De même, consommer un peu plus de protéines ou de sucres que ce qui est recommandé n’avait pas d’effets délétères, pour autant que cela se fasse dans le contexte d’une alimentation saine et d’un mode de vie sain.

«Il faut retenir toute la nuance entre ‘un peu plus’ puis ‘énormément plus’, a souligné Mme Gaudreau. Une constatation de cette étude-là, c’est que quand on dévie de la normale pour notre âge ― quand on dévie un petit peu, mais qu’on reste dans des limites qui ne sont pas extrêmes ― même au niveau des macronutriments comme les protéines, les sucres et les lipides, on n’a pas d’effet dramatique.»

En revanche, poursuit-elle, si on tombe dans les extrêmes, «par exemple, si on mange beaucoup plus de sucre, ou vraiment pas assez, on a trouvé qu’il y avait des effets néfastes pour la dérégulation physiologique dans nos participants âgés».

«Ce qu’on a trouvé globalement, c’est que la diversité dans l’alimentation à l’échelle du repas et puis la modération ― on peut faire des petits excès un peu une fois de temps à autre ― mais ces deux facteurs-là combinés, donc diversité d’aliments et modération dans l’alimentation, ça fait en sorte qu’on a de bonnes chances de vivre plus en santé», a ajouté la chercheuse.

À un bout de l’échelle, a dit Mme Gaudreau, on retrouve des aînés qui, en plus d’être protégés par d’excellents gènes, ont des habitudes de vie exemplaires; à l’autre bout, on trouve les aînés qui ont été moins favorisés par la loterie génétique et dont le mode de vie laisse un peu à désirer.

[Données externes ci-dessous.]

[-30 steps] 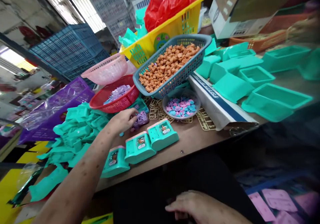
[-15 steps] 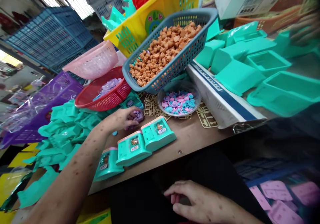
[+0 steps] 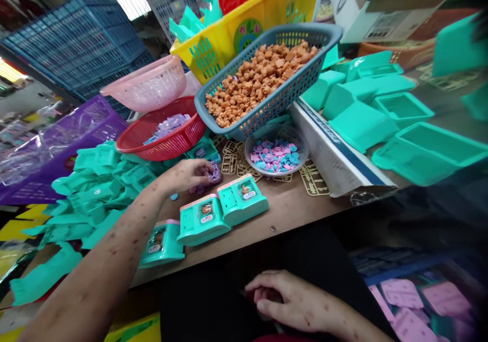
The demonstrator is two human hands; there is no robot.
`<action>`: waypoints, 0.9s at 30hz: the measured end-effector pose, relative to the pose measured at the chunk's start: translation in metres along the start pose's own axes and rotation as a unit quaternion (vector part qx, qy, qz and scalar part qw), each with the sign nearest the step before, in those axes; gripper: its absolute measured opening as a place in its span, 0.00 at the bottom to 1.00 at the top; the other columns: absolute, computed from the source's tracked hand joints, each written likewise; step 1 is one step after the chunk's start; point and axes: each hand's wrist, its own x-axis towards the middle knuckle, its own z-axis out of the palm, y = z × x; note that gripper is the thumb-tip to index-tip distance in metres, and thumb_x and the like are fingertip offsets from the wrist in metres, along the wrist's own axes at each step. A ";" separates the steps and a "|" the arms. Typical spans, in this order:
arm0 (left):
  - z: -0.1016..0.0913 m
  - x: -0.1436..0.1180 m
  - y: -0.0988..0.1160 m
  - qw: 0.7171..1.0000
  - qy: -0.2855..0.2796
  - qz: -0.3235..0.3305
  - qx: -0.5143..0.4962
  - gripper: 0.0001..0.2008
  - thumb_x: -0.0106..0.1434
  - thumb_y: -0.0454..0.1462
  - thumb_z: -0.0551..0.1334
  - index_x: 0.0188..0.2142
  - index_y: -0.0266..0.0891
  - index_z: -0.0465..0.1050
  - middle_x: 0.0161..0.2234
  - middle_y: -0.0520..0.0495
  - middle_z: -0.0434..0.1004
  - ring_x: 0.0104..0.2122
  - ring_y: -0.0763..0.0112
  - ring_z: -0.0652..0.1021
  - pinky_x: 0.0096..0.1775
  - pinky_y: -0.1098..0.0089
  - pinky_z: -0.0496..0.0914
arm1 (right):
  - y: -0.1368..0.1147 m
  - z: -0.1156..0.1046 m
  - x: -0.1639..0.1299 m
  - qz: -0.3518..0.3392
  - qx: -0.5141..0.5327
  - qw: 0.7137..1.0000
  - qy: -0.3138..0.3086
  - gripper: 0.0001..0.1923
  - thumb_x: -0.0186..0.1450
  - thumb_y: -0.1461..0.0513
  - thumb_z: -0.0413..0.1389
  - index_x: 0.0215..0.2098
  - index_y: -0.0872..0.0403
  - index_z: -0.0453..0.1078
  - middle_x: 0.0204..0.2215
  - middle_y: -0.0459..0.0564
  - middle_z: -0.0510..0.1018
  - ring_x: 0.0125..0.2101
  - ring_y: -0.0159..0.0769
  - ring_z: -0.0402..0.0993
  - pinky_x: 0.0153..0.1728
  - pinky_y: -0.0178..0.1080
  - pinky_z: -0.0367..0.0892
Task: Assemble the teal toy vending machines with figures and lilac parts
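My left hand [image 3: 187, 174] reaches across the wooden table [image 3: 293, 207] and closes its fingers on small purple plastic pieces [image 3: 212, 175] lying beside the red basket [image 3: 162, 140]. Just in front of that hand stand three teal toy units [image 3: 223, 211] in a row near the table's front edge. My right hand [image 3: 293, 300] rests low on my dark lap, fingers curled over something I cannot make out.
A grey basket of orange pieces [image 3: 263, 80] leans on a yellow basket [image 3: 244, 29]. A clear bowl of pink and blue pieces [image 3: 276, 154] sits by gold sprues [image 3: 314, 178]. Teal shells [image 3: 102, 184] pile up left, teal trays [image 3: 423, 151] right, pink parts [image 3: 414, 301] lower right.
My left hand stays at the purple pieces and has curled tighter over them. The right hand has shifted slightly on my lap. The camera has swung a little.
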 end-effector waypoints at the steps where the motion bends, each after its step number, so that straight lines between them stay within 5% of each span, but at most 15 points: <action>1: 0.000 0.000 0.000 1.000 0.007 -0.004 0.000 0.23 0.61 0.53 0.69 0.51 0.45 0.82 0.43 0.47 0.89 0.41 0.58 0.86 0.43 0.63 0.80 | 0.000 0.000 0.001 -0.001 -0.002 1.000 -0.001 0.20 0.74 0.60 0.60 0.62 0.50 0.81 0.48 0.52 0.87 0.45 0.39 0.86 0.48 0.39 0.79; 7: -0.007 -0.004 0.004 0.998 0.049 -0.024 0.029 0.18 0.63 0.51 0.66 0.45 0.43 0.83 0.40 0.46 0.89 0.39 0.57 0.86 0.42 0.63 0.79 | -0.002 -0.003 0.002 0.005 -0.011 1.000 0.004 0.20 0.74 0.60 0.60 0.62 0.50 0.82 0.48 0.53 0.87 0.45 0.39 0.85 0.49 0.40 0.79; 13: -0.014 -0.069 0.061 0.997 0.075 0.013 0.001 0.18 0.71 0.53 0.65 0.47 0.45 0.83 0.43 0.47 0.88 0.42 0.57 0.85 0.43 0.62 0.79 | -0.038 -0.003 -0.018 -0.030 0.034 0.998 0.031 0.18 0.71 0.61 0.64 0.58 0.48 0.84 0.51 0.54 0.86 0.47 0.40 0.85 0.51 0.42 0.80; 17: 0.021 -0.130 0.104 0.992 0.035 0.055 -0.109 0.13 0.75 0.51 0.67 0.49 0.50 0.85 0.45 0.48 0.88 0.44 0.58 0.86 0.43 0.62 0.82 | -0.090 -0.001 -0.015 -0.141 0.207 0.960 0.124 0.18 0.74 0.56 0.65 0.61 0.47 0.80 0.48 0.53 0.85 0.42 0.36 0.87 0.44 0.39 0.83; 19: 0.048 -0.150 0.115 0.988 0.043 0.082 -0.123 0.11 0.78 0.47 0.65 0.53 0.53 0.84 0.48 0.49 0.88 0.47 0.59 0.86 0.47 0.61 0.82 | -0.108 0.000 -0.002 -0.178 0.264 0.927 0.199 0.13 0.75 0.54 0.65 0.55 0.49 0.81 0.43 0.51 0.86 0.40 0.34 0.87 0.44 0.38 0.84; 22: 0.085 -0.168 0.118 0.979 0.134 0.097 -0.123 0.11 0.79 0.42 0.63 0.55 0.54 0.83 0.50 0.50 0.88 0.48 0.61 0.86 0.49 0.61 0.82 | -0.116 0.004 0.016 -0.181 0.286 0.905 0.259 0.10 0.72 0.54 0.70 0.44 0.52 0.82 0.38 0.49 0.88 0.38 0.35 0.89 0.45 0.38 0.86; 27: 0.109 -0.192 0.115 0.961 0.239 0.132 -0.033 0.09 0.79 0.35 0.63 0.54 0.49 0.79 0.45 0.50 0.87 0.43 0.65 0.86 0.45 0.65 0.81 | -0.110 0.015 0.025 -0.162 0.264 0.904 0.295 0.14 0.68 0.55 0.73 0.50 0.51 0.84 0.40 0.51 0.91 0.38 0.37 0.91 0.44 0.38 0.87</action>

«Et puis entre les deux, il y a une grande majorité des personnes âgées qui ont des gènes pas si pires et une alimentation pas si pire, a-t-elle dit. Alors si on peut influencer un petit peu sur le mode de vie et sur des facteurs qui sont des déterminants modifiables… Notre bagage génétique, on ne peut pas le modifier, mais les habitudes de vie, on peut le faire et on peut le faire à tout âge et ça a des effets bénéfiques à tout âge.»

Les conclusions de cette étude ont été publiées par le journal BMC Biology.